Supermarket executives defended their practices, apologised to suppliers and even escaped the threat of jail during a fiery parliamentary hearing on prices at the checkout.
Woolworths chief executive Brad Banducci and Coles boss Leah Weckert fronted up to the Senate inquiry on supermarket prices on Tuesday and both stated the sector remained competitive despite the size of their duopoly.
Mr Banducci was threatened with the possibility of six months in jail or a $5000 fine for holding the Senate in contempt after repeatedly failing to answer a somewhat pointy-headed question about Woolworths' profitability.
The supermarket boss was asked to disclose Woolworths' return on equity, a measure of corporate profitability that generally indicates how efficiently profits are generated.
Instead, the chief executive told the committee Woolworths focuses on return on investment and total shareholder return measures, not return on equity.
"We measure return on investment, which we think is the right way of measuring profitability in a company," he said.
Inquiry chair and Greens senator Nick McKim warned Mr Banducci a failure to answer the question directly could lead to him being held in contempt by the Senate.
Such a charge comes with a fine of up to $5000 and a possible prison sentence of six months.
The failure to disclose the answer led to the inquiry being forced to suspend its hearing for several minutes.
While the chief executive avoided being held in contempt, Mr Banducci couldn't provide the full number, saying he would take the question on notice.
"I don't focus on it, it's not the numbers that drive our industry.

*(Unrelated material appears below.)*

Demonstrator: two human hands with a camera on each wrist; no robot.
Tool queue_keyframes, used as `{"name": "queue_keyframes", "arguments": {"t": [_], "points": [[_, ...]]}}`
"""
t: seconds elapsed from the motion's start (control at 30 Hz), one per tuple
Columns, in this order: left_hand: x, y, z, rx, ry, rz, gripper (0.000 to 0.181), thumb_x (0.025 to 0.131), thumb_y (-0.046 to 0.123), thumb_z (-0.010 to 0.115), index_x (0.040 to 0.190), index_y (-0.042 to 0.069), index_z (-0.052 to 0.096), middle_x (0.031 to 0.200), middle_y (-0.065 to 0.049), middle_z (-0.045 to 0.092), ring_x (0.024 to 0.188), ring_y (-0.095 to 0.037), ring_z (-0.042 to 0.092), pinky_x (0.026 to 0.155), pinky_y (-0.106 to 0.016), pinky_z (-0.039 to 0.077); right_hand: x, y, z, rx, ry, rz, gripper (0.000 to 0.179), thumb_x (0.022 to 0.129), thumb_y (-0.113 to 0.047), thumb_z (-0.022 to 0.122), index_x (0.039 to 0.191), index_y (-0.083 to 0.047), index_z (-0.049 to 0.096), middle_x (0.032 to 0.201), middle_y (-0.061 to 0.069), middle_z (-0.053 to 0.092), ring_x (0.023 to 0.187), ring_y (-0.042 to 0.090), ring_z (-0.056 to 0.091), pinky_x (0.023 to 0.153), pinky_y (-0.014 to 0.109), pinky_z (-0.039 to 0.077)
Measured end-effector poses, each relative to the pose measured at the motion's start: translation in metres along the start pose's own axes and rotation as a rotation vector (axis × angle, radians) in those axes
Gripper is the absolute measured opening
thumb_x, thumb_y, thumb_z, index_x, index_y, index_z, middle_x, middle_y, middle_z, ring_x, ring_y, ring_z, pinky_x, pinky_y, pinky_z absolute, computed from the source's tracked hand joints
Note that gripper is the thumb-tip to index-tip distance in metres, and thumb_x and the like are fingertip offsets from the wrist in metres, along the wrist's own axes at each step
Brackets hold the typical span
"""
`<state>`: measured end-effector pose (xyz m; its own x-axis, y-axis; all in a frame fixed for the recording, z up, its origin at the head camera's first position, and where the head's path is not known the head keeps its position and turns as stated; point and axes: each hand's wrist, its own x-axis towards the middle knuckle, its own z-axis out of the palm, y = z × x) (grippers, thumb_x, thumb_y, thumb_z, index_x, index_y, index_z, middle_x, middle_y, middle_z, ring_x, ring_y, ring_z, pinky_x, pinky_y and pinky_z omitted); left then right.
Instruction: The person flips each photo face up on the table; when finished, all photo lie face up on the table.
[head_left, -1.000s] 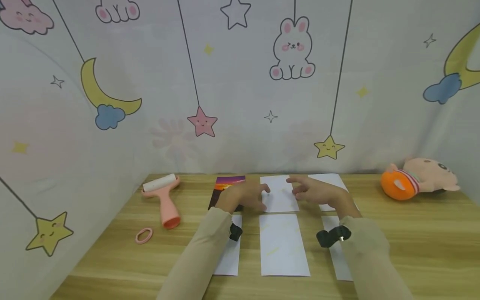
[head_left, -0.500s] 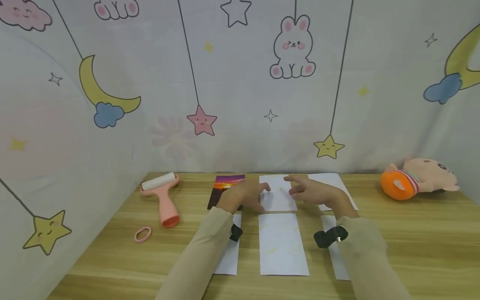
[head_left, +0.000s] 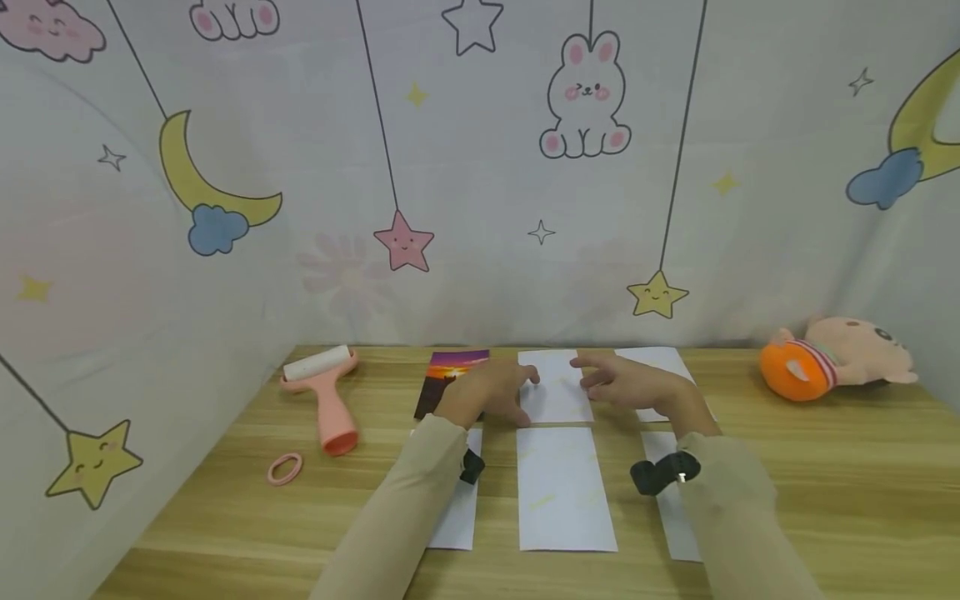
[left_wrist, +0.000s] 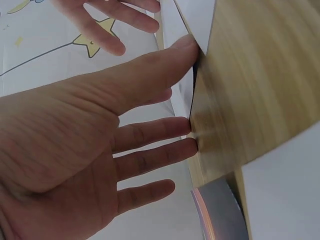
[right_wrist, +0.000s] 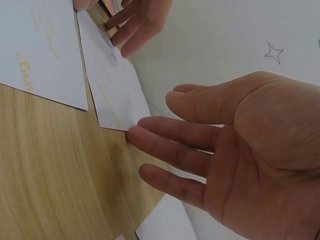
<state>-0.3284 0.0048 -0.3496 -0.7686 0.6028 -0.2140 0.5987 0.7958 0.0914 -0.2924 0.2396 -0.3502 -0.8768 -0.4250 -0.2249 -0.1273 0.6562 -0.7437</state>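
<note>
- Left hand [head_left: 491, 390] is sitting at the left side of the back-middle white sheet [head_left: 558, 393]; fingers are extending fairly straight, thumb apart, not gripping.
- Left thumb is overlapping the sheet edge in the left wrist view; actual contact, can't tell.
- Right hand [head_left: 633, 383] is sitting at the same sheet's right side; fingers are stretching out loosely, holding nothing. A fingertip is lining up with a sheet corner in the right wrist view; touching or not, can't tell.
- Back-middle white sheet is lying flat on the wooden table [head_left: 862, 483], between both hands, showing faint yellow lettering.
- Sunset print [head_left: 442, 385] is lying just left of it, partly hidden behind the left hand.
- Back-right white sheet [head_left: 667, 363] is lying partly under the right hand in the head view.
- Front-left sheet [head_left: 459, 517], front-middle sheet [head_left: 566, 492] and front-right sheet [head_left: 679, 525] are making a nearer row; sleeves are covering parts of the outer two.
- Pink-handled roller [head_left: 333, 408] and pink ring [head_left: 285, 469] are lying far left.
- Plush toy [head_left: 843, 358] is lying far right.
</note>
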Motion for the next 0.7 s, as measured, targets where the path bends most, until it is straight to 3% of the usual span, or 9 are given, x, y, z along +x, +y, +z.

The way our industry should be assessed is the total return on investment and total shareholder return," he said.
"If it helps the committee in terms of us moving on, I don't know that number."

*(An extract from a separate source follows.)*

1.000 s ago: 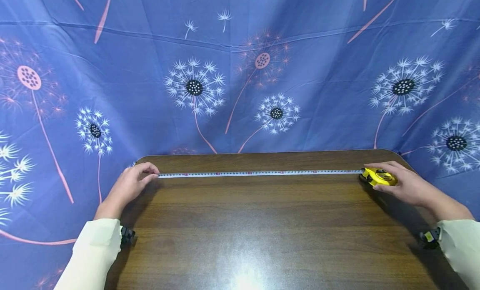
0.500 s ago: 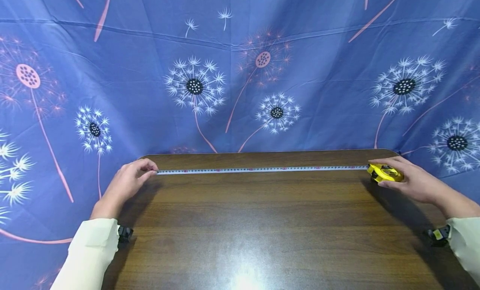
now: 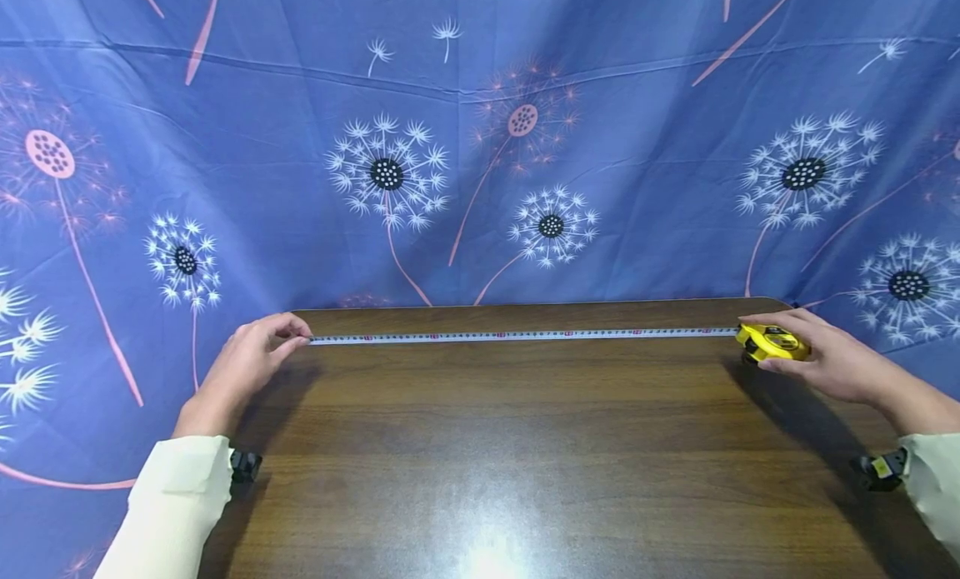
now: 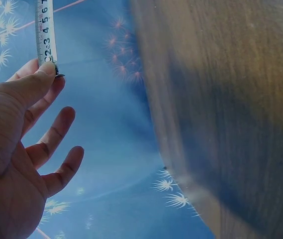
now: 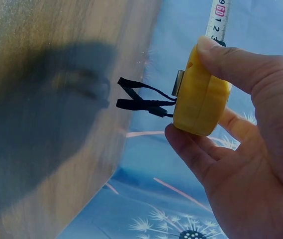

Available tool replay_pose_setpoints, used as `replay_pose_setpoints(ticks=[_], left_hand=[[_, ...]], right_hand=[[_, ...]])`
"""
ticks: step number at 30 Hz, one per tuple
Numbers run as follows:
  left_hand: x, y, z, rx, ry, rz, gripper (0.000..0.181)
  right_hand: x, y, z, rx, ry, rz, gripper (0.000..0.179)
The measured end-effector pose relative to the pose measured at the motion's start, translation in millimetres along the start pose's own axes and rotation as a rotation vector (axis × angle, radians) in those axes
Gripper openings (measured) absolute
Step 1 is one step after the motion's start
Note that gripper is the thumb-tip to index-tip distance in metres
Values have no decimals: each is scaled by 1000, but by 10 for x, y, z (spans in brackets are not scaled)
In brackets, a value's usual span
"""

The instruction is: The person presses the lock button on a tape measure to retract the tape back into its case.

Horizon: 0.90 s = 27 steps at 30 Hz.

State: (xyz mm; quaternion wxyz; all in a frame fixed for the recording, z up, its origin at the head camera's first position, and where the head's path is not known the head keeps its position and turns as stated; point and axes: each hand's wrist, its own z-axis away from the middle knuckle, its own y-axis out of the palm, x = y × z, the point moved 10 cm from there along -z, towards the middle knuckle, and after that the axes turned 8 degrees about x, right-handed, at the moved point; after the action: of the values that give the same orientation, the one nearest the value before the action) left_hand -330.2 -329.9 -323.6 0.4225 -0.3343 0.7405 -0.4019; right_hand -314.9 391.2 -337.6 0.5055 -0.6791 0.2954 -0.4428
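Note:
A yellow tape measure is held at the right by my right hand, thumb and fingers around its case. Its white blade stretches nearly level across the far part of the table. At the left, my left hand pinches the blade's end between thumb and index finger, and the left wrist view shows the metal end hook just past the thumb. The other fingers of that hand are spread apart. A black wrist strap dangles from the case in the right wrist view, where the blade reads just past 60.
Below the blade lies a brown wooden table with rounded far corners. Behind it hangs a blue cloth printed with dandelions. Each wrist carries a small black camera, such as the left one. Shadows of both hands fall on the tabletop.
My right hand has moved right with the tape measure case and my left hand slightly left, so more blade is out. The blade also sits a little higher in the head view.

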Motion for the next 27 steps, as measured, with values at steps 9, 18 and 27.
replay_pose_setpoints(ticks=[9,18,27], left_hand=[[6,-45,-22,-1,-2,-6,7],[-3,-72,-17,15,-14,-10,6],[12,-82,5,16,-20,-7,5]], right_hand=[[35,-92,9,-37,-27,61,62],[42,-116,2,-9,-2,68,60],[37,-90,1,2,24,29,59]])
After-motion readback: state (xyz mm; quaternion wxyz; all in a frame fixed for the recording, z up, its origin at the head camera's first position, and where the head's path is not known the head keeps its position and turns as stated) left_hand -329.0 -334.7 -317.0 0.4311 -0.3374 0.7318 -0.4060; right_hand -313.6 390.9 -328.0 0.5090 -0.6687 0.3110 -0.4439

The profit margins of major supermarkets have come under scrutiny at the inquiry, with Woolworths and Coles accused of price gouging.

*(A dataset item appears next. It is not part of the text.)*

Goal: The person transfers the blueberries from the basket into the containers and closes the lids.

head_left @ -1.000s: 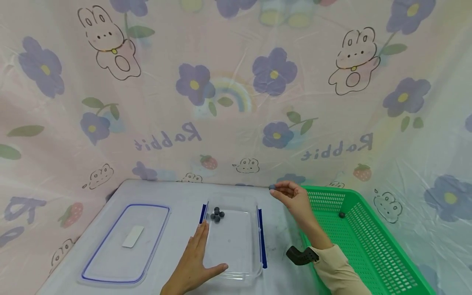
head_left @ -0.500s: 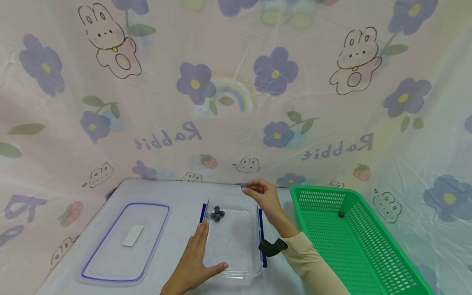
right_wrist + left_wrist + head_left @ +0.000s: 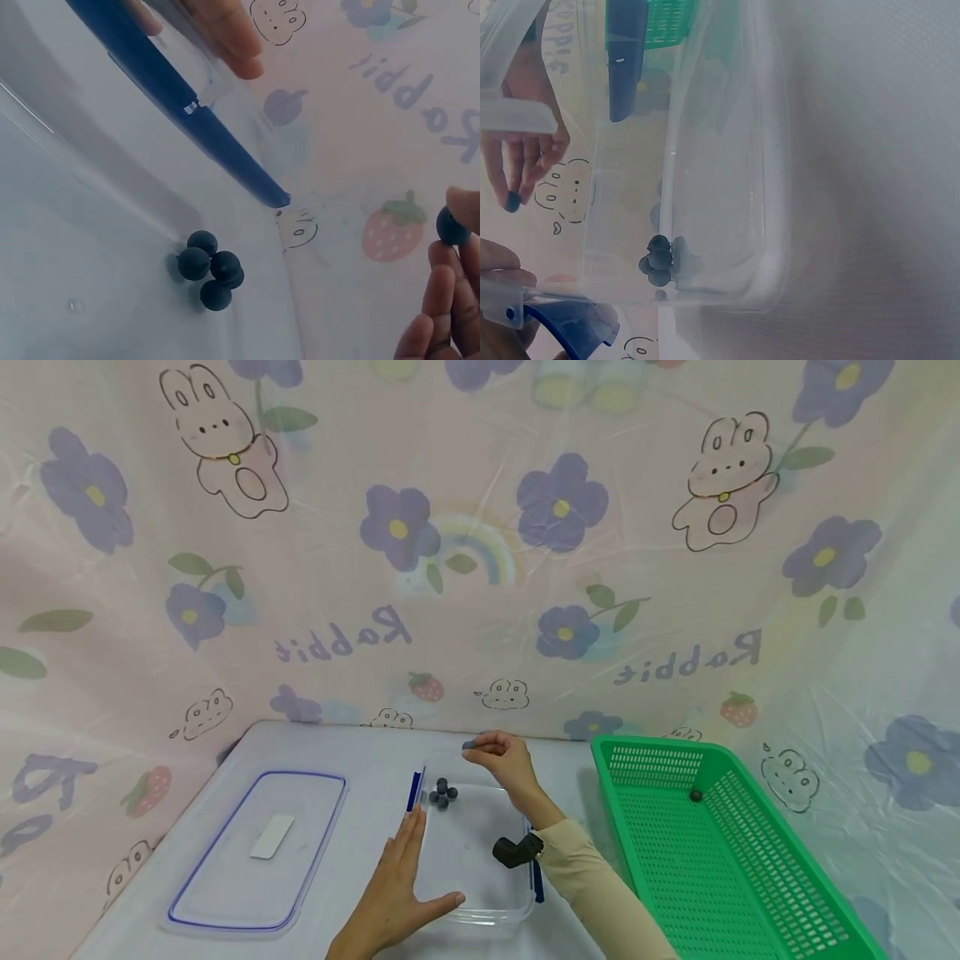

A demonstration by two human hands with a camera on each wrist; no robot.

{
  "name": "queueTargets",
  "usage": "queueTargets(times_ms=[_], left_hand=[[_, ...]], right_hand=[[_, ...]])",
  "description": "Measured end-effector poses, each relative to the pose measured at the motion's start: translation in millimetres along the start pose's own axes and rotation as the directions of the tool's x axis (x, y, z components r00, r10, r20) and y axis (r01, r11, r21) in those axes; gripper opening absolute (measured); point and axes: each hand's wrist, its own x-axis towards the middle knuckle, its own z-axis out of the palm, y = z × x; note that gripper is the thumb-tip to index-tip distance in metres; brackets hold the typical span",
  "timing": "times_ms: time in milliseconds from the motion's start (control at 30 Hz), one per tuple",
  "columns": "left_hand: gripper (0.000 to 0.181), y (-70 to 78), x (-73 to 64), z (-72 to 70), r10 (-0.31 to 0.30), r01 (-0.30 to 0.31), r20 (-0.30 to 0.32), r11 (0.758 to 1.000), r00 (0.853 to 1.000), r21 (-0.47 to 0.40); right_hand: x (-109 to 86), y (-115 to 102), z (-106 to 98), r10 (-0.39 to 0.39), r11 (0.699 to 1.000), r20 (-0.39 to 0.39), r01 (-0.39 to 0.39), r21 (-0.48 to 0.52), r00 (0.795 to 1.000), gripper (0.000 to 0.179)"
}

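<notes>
The head view shows the ball (image 3: 468, 745) held up at the far end of the box (image 3: 472, 852); you can't tell just how high it is above the worktop (image 3: 367, 814). It should be very light and smooth, and maybe a bit soft, so a hard squeeze could squash it or make it pop out. It would likely roll if set down. Take it by its round sides, with just your tips. Your right grip (image 3: 506, 766) does that: thumb and fingertips are pinched close, with only the ball between them. Your left grip (image 3: 397, 889) holds nothing; its straight fingers lie against the left side of the box, and its thumb sticks out wide by the near end. Inside the box, at the far left, five balls (image 3: 225, 264) sit in a tight bunch. One more ball (image 3: 696, 796) is in the basket (image 3: 675, 860), to the right of the box.
</notes>
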Motion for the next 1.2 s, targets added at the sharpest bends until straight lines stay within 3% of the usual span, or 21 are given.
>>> queueTargets(times_ms=[367,733,933,1200], left_hand=[[0.116,-2.1,-1.3,-0.4,0.027,-0.027,-0.015,1.000,1.000,-0.016],[0.114,-3.0,-2.5,0.8,0.059,-0.060,-0.038,0.998,0.998,-0.035],[0.115,-3.8,-2.4,2.5,0.073,-0.075,-0.052,0.997,0.996,-0.036],[0.115,-3.9,-1.8,2.8,0.087,-0.088,-0.058,0.996,0.995,-0.021]], right_hand=[[13.9,15.9,14.3,0.039,0.995,0.008,-0.038,-0.092,0.999,0.028],[19.2,29.6,26.8,0.149,0.967,0.007,-0.144,-0.210,0.989,0.024],[22.6,39.0,29.9,0.161,0.945,0.024,-0.147,-0.293,0.987,0.022],[20.8,43.5,29.5,0.179,0.916,0.100,-0.129,-0.380,0.979,0.022]])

Senator McKim accused Mr Banducci of cherrypicking data surrounding the supermarket's profits.
"Honestly, I'm not interested in your spin or your bulls***. This is a Senate inquiry. Answer the question," he said.
"You've used this market dominance to put the squeeze on your suppliers, including farmers, to force down wages, to compromise staff safety and to price gouge your customers."
While Coles and Woolworths make up almost two-thirds of Australia's grocery sector, both executives said the industry was still competitive, due to the arrival of other major players such as Aldi, Costco and Amazon.
Mr Banducci had earlier denied Woolworths was price gouging at the checkout.
"I would respectfully submit that this is an incredibly competitive market and that is good for consumers."
Ms Weckert said Coles welcomed further competition, while also admitting the supermarket had let down suppliers, following claims the company was underpricing the wholesale value of goods.
It comes following previous allegations at the inquiry supermarket giants were paying prices for goods to primary producers well below market value.
"Claims have been made about how we interact with our suppliers, we acknowledge that we don't always get it right, but all of our procedures seek to ensure fair and sustainable relationships," she said.
"We acknowledge some of the concerns that have been raised by the farming sector, particularly the horticultural sector, around price transparency."
Ms Weckert said the supermarket could do a better job on its pricing and discounts.
"We have, in good faith, worked with suppliers to make sure they are getting paid fairly and in a large number of cases that has flowed on to higher prices for customers," she said.
"There is no bad intent there, but we definitely could execute against it better, and we are working towards holding ourselves to a higher level of account on that."
A review into the voluntary food and grocery code of conduct, which governs the relationship between supermarkets and suppliers, recommended it be made mandatory, with significant financial penalties for breaches.